Anysphere, a startup working on Cursor, an AI-first code editor, recently raised $8M from the OpenAI Startup Fund. Cursor features an AI-powered chat prompt that can assist developers in debugging and other repetitive tasks.

Ellie Ramirez-Camara profile image
by Ellie Ramirez-Camara
Anysphere raised $8M from OpenAI Fund to build its AI-first code editor

Anysphere is a startup working on Cursor, a code editor designed for native pair programming with AI. The company just raised $8 million in a round led by the OpenAI Startup Fund, bringing its total funding to $11 million. In its funding announcement, Anysphere suggests that it will use some of the money to grow its team to support the research behind the project. The current team is quite determined about the direction they want Cursor to go.

Cursor is a fork of the Microsoft open-source code editor VS Code, the most popular code editor according to the Stack Overflow 2023 Developer Survey. In an interview with TechCrunch, CEO Michael Truell confirmed that their main competitor is indeed Microsoft, but that while it may have a significant distribution advantage, Microsoft cannot roll out new features or make substantial updates without the risk of alienating some of its users. Truell also stated that he believes there is much to do in AI pair programming, including a substantial market for developers wanting to work in a native AI-powered code editor.

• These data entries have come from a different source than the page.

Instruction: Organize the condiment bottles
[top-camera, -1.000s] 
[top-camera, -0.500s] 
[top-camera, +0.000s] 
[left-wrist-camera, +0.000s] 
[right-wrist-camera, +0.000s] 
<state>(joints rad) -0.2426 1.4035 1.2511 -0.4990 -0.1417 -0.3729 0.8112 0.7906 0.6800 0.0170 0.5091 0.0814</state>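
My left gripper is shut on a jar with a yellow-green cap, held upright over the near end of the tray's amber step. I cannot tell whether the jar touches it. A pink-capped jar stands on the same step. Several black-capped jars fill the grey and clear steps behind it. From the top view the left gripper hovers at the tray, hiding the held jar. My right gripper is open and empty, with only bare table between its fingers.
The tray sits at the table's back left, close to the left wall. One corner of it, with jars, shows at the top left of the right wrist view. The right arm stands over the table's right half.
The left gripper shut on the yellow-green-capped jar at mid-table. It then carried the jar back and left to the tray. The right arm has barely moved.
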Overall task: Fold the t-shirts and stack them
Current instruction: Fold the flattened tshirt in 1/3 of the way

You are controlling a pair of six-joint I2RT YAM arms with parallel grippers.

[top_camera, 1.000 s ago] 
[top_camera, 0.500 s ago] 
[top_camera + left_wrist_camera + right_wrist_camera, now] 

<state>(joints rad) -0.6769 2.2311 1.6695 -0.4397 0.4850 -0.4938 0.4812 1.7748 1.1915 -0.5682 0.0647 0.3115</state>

Anysphere will entice developers who want to try out pair programming without sacrificing their VS Code extensions, themes, and keybindings, which can be seamlessly imported into Cursor. The editor also features a private mode that keeps code from being uploaded to Anysphere servers. If disabled, some code will be uploaded to the servers for analytics purposes only. Another noteworthy feature is that it can scan code for bugs and errors, in addition to helping developers debug their code by finding the source of the bugs. This aligns perfectly with the Anysphere team's ambitious plans for a future where writing bugs while using Cursor is impossible.

As expected from an AI-powered code editor, Cursor also offers the possibility to chat with the project to get assistance with starting a change or finding the correct method to call. The prompt can also enact code editions and generate code in response to instructions. There are other exciting features listed on the product's website. Anysphere acknowledges that it still has a long way to go, but Cursor is an outstanding start to a path that will likely be filled with many exhilarating surprises. Meanwhile, Cursor is free to try on Windows, Mac, and Linux (AppImage).